Professeur de science politique à l’Université catholique de Lille, Loïc Trégourès est l’auteur de l’ouvrage Le football et le chaos yougoslave (Non Lieu, 2019). L’occasion d’évoquer avec lui la grande complexité des liens entre football et politique dans les Balkans…
Bonjour Loïc ! Tout d’abord, peux-tu nous expliquer ce qui t’a conduit à t’intéresser à un tel sujet ?

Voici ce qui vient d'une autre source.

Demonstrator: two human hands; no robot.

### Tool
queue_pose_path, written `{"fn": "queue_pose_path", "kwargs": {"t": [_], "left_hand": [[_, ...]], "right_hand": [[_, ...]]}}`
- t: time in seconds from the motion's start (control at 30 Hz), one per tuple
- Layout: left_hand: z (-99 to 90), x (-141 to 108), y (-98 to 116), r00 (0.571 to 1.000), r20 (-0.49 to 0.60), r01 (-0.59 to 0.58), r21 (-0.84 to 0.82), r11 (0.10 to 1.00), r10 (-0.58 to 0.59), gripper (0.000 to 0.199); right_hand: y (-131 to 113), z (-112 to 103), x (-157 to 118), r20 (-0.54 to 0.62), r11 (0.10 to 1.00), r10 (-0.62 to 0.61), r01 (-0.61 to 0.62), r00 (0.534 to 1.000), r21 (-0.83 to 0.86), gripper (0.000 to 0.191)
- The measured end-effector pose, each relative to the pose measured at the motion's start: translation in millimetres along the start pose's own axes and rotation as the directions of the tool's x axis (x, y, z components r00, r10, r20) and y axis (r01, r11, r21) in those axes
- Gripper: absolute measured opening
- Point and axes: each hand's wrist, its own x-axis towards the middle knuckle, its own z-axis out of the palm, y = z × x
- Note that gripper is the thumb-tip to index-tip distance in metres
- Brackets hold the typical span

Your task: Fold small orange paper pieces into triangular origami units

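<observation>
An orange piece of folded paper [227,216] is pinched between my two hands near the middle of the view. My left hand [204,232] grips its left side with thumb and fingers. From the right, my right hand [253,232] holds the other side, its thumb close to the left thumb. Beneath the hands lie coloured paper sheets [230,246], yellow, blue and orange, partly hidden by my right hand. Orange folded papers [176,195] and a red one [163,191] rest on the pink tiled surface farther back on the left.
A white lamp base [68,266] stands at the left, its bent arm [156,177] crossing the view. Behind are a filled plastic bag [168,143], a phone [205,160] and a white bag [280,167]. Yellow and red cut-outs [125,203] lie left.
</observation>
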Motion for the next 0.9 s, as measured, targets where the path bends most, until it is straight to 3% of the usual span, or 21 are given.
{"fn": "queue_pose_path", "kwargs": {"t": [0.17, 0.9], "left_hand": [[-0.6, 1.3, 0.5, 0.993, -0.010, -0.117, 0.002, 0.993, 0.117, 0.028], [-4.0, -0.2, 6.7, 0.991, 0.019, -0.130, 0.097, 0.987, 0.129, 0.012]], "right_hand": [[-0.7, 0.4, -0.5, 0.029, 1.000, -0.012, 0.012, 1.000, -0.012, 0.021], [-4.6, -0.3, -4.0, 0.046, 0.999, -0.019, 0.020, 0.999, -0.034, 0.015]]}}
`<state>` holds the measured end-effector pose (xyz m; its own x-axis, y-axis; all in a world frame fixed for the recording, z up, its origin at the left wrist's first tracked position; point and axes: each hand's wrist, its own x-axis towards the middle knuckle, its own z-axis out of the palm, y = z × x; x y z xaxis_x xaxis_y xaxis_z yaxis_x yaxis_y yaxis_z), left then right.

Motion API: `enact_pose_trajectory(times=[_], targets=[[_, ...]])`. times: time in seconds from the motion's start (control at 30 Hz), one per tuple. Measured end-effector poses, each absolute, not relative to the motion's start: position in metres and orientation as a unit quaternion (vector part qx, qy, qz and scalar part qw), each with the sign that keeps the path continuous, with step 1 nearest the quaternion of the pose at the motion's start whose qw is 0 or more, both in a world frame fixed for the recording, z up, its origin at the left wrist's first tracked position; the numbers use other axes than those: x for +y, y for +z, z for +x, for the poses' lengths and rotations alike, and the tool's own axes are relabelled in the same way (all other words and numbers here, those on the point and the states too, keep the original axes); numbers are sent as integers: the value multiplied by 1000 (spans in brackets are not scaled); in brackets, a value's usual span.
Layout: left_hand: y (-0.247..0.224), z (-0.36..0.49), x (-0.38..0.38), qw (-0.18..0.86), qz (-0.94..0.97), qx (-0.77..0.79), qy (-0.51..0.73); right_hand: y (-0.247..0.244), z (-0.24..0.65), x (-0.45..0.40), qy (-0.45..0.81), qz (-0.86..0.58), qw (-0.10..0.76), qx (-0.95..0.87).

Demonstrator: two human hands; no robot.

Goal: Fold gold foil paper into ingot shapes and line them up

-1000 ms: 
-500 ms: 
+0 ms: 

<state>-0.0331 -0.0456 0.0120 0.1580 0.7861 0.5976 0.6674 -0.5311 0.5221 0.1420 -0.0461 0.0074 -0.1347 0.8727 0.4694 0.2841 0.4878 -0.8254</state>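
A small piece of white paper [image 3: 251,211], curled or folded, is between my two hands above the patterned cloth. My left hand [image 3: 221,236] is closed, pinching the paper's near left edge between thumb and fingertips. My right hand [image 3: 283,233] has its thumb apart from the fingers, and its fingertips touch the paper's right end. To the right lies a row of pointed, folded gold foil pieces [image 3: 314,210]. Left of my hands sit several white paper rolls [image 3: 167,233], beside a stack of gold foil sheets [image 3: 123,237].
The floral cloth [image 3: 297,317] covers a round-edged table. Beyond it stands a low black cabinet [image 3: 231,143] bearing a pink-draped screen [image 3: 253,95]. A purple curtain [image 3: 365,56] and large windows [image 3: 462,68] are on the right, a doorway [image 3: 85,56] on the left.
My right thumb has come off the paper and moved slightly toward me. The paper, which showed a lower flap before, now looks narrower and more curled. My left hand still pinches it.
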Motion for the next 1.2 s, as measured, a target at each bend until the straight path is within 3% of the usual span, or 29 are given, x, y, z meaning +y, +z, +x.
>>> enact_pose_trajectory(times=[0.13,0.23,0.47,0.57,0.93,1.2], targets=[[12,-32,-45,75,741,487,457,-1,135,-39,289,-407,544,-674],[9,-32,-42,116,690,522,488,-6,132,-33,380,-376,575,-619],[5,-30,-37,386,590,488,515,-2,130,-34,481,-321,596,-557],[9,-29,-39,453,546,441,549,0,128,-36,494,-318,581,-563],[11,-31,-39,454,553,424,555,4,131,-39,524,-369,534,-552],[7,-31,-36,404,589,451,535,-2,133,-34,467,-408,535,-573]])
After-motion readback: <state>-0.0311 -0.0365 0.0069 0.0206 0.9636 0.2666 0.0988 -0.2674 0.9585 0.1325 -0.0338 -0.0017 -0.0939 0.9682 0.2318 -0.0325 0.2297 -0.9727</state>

J’ai eu la chance de réussir le concours pour entrer à Sciences Po Lille en 2003. Au cours de mon année Erasmus en Italie, j’ai fait la connaissance d’un intervenant qui avait travaillé dans des camps de réfugiés en Croatie dans les années 1990 et proposait chaque mois d’emmener, pendant une semaine, un groupe d’étudiants à Srebrenica, où il avait créé sa petite association, puis ailleurs en Bosnie. J’y suis allé avec des questions stupides, donc, j’ai voulu y retourner ensuite avec des questions mieux posées. J’ai passé l’été 2006 à Srebrenica. Ensuite, j’ai continué à m’intéresser à la zone pour mes mémoires universitaires, d’abord sur la Republika Srpska puis sur le Kosovo. Pour celui-ci, je vivais à Belgrade en 2008. C’était au moment de l’indépendance du Kosovo. Les circonstances ont fait que je me suis retrouvé devant l’ambassade américaine lorsque celle-ci fut prise d’assaut par des individus que dans la région on appelle « huligani » et qui sont effectivement régulièrement par ailleurs des supporters engagés de l’un des deux grands clubs de Belgrade. Comme cet acte était à mon sens organisé en coopération avec le pouvoir du Premier ministre Koštunica (il n’y avait aucune force de police alors que toute la rue était bouclée quatre jours plus tôt pour la manifestation du dimanche 17 février, NDLR), je me suis demandé d’abord ce que des supporters de football avaient à voir avec ça, et quelle était la nature de leurs relations avec le pouvoir. Des questions un peu naïves mais qui faisaient le pont avec ce qu’on savait de la période des années 1990, avec Arkan, etc. Voilà comment l’idée m’est venue.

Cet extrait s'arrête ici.